◆ Task to carry out ◆
Those lines of the following listing which contain the string "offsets" should be returned.

━━━━━━━━━━

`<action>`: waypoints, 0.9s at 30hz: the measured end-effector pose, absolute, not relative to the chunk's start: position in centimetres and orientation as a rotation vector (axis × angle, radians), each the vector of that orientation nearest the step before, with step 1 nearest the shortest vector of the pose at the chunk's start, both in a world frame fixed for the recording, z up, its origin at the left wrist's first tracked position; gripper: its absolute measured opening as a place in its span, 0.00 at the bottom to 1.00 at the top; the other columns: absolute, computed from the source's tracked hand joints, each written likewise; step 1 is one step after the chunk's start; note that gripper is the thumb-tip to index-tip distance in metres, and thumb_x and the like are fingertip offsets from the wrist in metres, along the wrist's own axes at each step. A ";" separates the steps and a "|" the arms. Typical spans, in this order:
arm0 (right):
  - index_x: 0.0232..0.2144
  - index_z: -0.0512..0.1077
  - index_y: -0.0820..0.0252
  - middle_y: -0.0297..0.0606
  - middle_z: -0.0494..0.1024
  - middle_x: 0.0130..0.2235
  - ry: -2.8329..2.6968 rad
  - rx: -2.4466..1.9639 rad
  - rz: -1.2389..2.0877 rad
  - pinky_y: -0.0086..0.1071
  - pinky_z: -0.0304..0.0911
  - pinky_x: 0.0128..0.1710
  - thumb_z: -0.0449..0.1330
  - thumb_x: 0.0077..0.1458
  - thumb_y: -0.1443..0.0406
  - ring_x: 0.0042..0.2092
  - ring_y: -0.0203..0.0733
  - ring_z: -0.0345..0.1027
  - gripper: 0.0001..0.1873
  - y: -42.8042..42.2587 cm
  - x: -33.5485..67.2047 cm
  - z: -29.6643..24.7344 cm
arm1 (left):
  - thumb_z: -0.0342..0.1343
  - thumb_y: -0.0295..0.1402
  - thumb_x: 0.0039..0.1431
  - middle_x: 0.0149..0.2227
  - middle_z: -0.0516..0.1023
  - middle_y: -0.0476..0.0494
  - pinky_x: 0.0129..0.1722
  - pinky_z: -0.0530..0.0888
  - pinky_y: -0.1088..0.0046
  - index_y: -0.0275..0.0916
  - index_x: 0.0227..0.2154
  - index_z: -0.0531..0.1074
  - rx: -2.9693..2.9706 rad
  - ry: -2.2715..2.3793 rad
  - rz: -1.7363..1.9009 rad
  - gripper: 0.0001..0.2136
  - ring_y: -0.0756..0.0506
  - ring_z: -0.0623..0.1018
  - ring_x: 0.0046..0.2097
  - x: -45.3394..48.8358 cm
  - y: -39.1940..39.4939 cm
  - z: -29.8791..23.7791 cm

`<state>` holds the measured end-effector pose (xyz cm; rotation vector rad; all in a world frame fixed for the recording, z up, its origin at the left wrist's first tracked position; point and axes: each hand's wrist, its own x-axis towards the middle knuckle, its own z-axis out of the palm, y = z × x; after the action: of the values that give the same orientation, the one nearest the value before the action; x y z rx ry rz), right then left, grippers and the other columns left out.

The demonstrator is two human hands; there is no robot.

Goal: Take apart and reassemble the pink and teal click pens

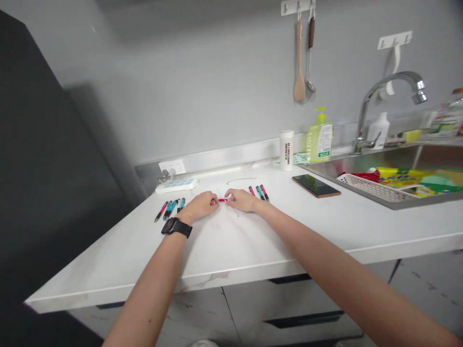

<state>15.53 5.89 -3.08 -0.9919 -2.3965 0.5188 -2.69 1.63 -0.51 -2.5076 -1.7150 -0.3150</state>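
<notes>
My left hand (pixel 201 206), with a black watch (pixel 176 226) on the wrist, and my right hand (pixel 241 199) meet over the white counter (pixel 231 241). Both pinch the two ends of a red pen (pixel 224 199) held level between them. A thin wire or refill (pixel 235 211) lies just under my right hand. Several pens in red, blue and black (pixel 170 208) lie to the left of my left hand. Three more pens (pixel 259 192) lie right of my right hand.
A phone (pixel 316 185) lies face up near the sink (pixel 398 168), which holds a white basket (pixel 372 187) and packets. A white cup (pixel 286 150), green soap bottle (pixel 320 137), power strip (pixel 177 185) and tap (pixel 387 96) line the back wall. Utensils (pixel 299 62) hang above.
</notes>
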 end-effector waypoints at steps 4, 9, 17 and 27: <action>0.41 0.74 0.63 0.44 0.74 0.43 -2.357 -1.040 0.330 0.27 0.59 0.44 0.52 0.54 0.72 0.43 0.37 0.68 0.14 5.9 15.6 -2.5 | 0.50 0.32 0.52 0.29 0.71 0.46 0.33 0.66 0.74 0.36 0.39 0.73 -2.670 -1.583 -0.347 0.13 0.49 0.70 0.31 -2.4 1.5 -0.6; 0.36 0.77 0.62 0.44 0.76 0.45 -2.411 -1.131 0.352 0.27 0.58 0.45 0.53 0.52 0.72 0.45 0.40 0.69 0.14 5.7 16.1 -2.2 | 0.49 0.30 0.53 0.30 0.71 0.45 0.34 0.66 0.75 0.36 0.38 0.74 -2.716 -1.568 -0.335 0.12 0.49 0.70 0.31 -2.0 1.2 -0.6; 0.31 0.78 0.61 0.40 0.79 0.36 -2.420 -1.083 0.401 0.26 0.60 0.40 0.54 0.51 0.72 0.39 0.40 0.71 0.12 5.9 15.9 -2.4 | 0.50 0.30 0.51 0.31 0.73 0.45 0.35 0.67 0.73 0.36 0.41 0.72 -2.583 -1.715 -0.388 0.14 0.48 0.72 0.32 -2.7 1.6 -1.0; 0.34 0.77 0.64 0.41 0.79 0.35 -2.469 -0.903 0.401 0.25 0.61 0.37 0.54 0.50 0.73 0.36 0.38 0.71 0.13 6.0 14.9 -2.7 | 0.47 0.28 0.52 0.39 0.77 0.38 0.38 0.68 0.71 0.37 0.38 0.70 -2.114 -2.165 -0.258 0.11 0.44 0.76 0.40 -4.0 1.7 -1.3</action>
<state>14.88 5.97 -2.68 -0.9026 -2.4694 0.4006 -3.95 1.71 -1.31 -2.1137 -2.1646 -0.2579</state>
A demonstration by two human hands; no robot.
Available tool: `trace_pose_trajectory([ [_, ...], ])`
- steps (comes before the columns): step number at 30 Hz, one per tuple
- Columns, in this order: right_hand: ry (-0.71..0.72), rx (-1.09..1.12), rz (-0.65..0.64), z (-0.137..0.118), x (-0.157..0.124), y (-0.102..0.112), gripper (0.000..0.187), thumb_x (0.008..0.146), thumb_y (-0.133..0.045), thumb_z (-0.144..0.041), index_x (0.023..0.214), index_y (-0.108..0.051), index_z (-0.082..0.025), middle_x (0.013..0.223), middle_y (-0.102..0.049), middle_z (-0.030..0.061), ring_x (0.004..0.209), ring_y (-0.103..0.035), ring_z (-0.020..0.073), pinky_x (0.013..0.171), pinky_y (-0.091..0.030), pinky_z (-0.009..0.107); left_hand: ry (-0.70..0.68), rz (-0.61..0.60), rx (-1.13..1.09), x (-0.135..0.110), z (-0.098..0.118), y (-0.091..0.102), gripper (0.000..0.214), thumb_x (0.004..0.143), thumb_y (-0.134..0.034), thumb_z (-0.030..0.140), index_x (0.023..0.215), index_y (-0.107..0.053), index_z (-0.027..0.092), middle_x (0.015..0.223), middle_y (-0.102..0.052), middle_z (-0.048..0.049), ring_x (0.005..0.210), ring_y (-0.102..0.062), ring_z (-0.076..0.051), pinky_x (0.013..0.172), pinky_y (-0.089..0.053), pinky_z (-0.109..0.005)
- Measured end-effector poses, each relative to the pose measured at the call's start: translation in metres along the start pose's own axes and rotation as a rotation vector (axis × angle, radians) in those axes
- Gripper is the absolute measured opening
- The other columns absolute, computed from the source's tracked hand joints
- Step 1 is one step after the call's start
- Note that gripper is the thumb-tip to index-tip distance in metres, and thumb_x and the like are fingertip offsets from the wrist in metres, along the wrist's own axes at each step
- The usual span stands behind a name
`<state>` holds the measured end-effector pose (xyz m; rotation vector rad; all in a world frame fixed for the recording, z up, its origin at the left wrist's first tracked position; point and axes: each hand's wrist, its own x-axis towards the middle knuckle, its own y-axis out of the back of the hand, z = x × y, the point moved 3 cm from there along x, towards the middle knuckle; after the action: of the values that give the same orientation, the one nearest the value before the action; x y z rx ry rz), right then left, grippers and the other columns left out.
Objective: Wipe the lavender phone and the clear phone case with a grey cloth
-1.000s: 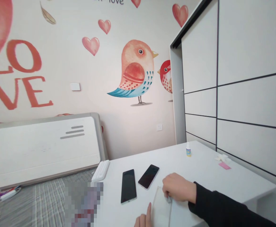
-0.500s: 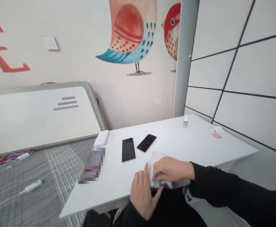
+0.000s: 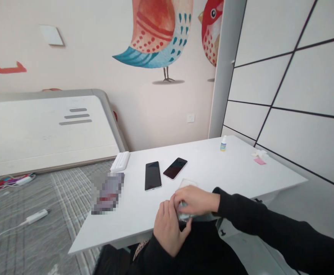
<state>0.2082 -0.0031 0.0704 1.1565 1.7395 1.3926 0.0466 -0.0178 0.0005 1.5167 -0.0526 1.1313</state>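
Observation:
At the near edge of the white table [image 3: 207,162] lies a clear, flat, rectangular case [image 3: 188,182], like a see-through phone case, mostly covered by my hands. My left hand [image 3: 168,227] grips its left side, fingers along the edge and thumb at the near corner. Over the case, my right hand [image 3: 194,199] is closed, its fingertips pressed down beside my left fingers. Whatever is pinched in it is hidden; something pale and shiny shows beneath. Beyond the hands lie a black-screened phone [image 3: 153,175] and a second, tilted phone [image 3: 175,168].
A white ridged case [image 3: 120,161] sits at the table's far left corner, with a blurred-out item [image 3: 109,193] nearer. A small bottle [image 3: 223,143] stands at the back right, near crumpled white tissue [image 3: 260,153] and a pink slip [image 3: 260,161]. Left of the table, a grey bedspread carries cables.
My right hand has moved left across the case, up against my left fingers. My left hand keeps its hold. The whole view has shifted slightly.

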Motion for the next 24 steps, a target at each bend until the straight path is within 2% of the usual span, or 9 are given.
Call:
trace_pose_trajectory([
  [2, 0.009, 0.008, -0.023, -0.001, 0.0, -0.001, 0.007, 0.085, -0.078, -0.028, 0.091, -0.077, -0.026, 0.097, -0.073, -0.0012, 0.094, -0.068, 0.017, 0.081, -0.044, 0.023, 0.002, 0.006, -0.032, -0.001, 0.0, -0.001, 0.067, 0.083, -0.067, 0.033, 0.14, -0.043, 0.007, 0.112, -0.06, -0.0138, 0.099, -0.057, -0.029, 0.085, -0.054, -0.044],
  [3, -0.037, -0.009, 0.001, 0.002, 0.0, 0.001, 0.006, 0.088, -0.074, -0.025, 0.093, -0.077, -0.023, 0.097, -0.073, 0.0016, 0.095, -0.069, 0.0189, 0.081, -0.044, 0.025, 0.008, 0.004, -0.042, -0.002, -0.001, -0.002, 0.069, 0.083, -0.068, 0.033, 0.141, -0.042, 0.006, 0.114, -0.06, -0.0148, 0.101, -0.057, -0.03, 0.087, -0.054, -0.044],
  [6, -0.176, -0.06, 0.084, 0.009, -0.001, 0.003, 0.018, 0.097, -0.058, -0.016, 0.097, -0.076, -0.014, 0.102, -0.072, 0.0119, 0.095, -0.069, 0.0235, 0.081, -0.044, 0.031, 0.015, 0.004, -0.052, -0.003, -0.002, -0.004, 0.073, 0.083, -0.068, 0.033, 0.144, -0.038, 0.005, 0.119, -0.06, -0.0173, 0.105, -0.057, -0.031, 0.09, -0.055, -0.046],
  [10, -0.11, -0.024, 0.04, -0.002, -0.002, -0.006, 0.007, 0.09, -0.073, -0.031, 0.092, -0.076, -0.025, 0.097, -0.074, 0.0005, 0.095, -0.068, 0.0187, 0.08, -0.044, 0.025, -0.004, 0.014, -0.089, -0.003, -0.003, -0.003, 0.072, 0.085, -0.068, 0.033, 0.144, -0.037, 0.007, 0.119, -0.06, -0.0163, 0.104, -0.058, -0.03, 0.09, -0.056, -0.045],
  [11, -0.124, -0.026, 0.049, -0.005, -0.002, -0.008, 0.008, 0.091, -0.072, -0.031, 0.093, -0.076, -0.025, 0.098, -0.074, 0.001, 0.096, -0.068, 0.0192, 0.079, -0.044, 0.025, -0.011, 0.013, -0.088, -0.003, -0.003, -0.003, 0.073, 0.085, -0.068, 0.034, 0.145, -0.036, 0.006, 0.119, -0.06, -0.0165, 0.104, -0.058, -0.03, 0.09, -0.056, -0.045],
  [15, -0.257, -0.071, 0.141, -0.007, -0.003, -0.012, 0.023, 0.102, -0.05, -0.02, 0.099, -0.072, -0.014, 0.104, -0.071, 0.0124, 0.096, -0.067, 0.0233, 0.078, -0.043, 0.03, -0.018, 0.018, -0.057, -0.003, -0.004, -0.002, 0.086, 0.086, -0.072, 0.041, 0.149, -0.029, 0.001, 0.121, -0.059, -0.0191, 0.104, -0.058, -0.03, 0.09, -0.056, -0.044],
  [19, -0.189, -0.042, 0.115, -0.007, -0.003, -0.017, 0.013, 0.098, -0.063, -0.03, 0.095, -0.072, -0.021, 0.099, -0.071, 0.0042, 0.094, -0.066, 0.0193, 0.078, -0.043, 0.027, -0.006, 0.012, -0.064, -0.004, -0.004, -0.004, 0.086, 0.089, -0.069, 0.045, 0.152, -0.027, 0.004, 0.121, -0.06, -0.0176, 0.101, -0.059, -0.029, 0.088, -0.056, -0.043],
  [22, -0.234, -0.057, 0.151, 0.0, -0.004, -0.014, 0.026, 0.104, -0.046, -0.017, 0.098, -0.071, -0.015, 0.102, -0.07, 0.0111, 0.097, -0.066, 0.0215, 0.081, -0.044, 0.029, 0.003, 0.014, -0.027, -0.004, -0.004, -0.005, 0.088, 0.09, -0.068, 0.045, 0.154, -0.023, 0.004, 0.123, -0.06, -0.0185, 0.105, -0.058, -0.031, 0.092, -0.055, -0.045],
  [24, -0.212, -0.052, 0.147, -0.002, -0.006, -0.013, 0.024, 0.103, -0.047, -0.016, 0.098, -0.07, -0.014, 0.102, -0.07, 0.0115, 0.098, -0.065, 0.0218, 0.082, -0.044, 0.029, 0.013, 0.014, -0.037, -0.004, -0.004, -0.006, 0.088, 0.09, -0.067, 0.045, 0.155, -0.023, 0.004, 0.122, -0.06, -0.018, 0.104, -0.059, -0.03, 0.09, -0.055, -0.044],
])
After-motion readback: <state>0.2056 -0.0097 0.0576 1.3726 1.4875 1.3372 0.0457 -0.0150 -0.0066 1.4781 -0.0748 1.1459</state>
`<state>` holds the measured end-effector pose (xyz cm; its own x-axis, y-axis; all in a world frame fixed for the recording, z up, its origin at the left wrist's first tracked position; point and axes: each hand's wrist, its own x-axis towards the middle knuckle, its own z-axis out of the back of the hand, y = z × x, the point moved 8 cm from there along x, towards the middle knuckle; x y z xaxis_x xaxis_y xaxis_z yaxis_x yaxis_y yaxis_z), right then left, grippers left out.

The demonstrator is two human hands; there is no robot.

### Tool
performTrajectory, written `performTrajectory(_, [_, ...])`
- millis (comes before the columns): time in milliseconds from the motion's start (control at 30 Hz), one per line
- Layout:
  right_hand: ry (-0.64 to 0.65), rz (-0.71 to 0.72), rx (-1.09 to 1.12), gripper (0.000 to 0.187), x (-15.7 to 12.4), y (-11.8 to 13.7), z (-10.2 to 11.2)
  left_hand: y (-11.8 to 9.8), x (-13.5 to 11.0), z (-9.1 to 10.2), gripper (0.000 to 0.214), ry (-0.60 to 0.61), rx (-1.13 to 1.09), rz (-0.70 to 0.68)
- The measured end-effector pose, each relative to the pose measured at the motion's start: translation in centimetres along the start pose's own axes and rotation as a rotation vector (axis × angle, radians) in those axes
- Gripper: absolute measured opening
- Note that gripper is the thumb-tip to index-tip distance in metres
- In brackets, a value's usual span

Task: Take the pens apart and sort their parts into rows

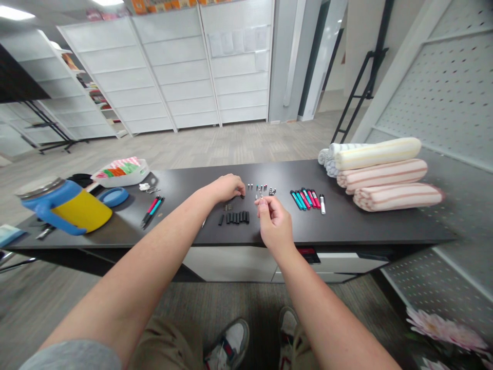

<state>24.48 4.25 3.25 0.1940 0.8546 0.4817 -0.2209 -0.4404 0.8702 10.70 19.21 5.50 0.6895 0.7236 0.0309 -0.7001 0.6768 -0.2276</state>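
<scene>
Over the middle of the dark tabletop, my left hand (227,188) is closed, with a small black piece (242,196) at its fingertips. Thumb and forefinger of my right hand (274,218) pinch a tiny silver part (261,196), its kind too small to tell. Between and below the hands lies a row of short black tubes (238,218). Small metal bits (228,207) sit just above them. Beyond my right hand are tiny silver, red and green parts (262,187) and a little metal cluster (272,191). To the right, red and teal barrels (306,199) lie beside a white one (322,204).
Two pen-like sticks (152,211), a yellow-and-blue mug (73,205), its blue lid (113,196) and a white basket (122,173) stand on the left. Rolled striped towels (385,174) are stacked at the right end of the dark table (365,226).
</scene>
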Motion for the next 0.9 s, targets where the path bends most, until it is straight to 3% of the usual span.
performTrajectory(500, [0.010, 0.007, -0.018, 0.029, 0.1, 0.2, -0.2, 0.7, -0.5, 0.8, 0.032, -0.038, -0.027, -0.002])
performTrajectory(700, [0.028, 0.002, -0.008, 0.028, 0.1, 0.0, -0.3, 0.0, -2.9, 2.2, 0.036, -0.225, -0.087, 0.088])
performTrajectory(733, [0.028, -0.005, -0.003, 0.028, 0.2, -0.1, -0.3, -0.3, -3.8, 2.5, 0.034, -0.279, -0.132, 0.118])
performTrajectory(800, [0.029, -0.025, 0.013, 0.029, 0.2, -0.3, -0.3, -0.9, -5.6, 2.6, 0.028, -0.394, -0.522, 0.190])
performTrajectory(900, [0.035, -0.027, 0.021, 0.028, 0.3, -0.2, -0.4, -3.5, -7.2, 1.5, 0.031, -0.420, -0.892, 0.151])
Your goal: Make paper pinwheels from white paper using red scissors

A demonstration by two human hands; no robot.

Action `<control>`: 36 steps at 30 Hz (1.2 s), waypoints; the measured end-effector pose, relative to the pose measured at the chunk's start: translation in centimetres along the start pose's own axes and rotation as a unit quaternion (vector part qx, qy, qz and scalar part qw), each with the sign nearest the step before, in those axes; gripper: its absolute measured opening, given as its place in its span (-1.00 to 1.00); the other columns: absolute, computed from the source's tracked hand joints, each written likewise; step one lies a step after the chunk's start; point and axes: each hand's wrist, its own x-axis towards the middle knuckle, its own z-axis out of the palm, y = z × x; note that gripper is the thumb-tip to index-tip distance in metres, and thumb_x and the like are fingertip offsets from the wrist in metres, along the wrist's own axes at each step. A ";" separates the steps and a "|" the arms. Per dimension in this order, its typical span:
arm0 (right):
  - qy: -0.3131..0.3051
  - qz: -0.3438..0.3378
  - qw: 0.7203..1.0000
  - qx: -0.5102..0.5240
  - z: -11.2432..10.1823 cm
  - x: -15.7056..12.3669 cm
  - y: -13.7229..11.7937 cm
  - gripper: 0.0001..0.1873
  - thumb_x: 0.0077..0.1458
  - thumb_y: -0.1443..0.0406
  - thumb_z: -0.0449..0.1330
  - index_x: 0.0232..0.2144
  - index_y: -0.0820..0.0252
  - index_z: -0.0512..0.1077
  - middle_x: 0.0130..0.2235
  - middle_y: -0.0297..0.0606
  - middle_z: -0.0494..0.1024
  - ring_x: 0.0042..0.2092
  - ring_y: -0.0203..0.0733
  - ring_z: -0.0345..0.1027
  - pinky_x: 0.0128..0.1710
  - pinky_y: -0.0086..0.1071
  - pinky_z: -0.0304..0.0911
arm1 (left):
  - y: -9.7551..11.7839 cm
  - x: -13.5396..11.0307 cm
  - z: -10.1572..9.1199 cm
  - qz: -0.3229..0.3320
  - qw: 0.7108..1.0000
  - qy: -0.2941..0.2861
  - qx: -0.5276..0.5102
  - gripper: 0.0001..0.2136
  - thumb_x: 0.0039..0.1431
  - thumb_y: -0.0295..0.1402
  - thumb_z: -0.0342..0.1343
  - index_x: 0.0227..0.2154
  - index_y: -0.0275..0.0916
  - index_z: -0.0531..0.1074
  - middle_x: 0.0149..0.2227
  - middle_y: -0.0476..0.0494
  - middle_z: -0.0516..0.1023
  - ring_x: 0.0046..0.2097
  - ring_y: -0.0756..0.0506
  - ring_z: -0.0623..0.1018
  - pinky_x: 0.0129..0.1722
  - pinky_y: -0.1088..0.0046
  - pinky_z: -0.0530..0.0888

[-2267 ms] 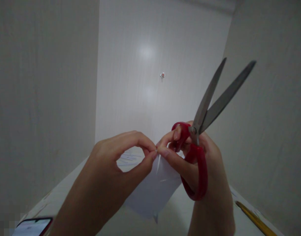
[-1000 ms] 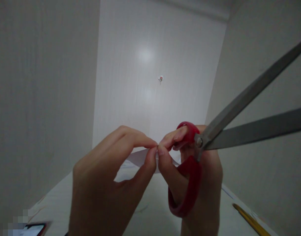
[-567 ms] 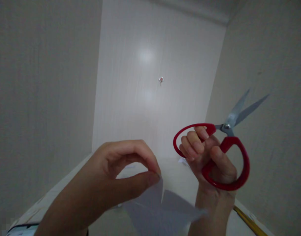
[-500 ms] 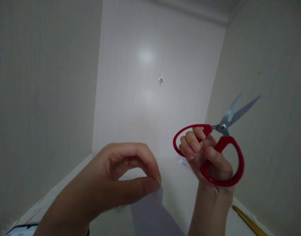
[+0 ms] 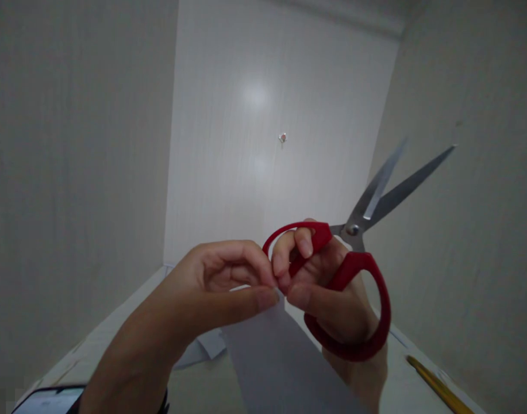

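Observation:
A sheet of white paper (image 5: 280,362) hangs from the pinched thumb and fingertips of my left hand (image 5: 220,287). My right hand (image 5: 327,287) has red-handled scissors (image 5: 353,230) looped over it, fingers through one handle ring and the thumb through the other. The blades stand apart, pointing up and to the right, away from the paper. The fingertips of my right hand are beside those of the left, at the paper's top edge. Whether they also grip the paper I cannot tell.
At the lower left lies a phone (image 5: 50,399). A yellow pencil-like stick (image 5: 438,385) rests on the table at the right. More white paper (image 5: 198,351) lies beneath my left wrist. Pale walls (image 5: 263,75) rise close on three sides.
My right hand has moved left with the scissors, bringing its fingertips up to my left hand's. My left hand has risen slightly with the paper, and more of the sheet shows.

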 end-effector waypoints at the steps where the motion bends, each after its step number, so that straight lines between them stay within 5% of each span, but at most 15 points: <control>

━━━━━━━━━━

◆ Written reply ◆
`<action>`: waypoints, 0.9s at 30hz: the measured end-effector pose, absolute, not relative to the chunk's start: position in centimetres and orientation as a rotation vector (axis × angle, radians), each the vector of that orientation nearest the step before, with step 1 nearest the shortest vector of the pose at the chunk's start, both in a world frame fixed for the recording, z up, its origin at the left wrist's first tracked position; gripper: its absolute measured opening as a place in its span, 0.00 at the bottom to 1.00 at the top; the other columns: absolute, computed from the source's tracked hand joints, each written likewise; step 1 is one step after the chunk's start; note that gripper is the thumb-tip to index-tip distance in metres, and thumb_x and the like are fingertip offsets from the wrist in metres, along the wrist's own axes at each step. A ";" separates the steps and a "|" the arms. Typical spans, in this order:
- Note that gripper is the thumb-tip to index-tip distance in metres, and thumb_x and the like are fingertip offsets from the wrist in metres, along the wrist's own axes at each step
Action `<control>`: 36 steps at 30 Hz (1.2 s), waypoints; the measured end-effector pose, relative to the pose measured at the chunk's start: translation in centimetres along the start pose's own axes and rotation as a unit quaternion (vector part qx, qy, qz and scalar part qw), each with the sign nearest the step before, in those axes; gripper: its absolute measured opening, given as its place in its span (-1.00 to 1.00); the other columns: absolute, computed from the source's tracked hand joints, each written likewise; step one lies a step after the chunk's start; point and axes: each hand's wrist, its own x-axis towards the middle knuckle, its own z-axis out of the palm, y = z × x; note that gripper is the thumb-tip to index-tip distance in metres, and thumb_x and the like are fingertip offsets from the wrist in metres, along the wrist's own axes at each step. A ";" separates the steps and a "|" the arms. Per dimension in this order, its typical span:

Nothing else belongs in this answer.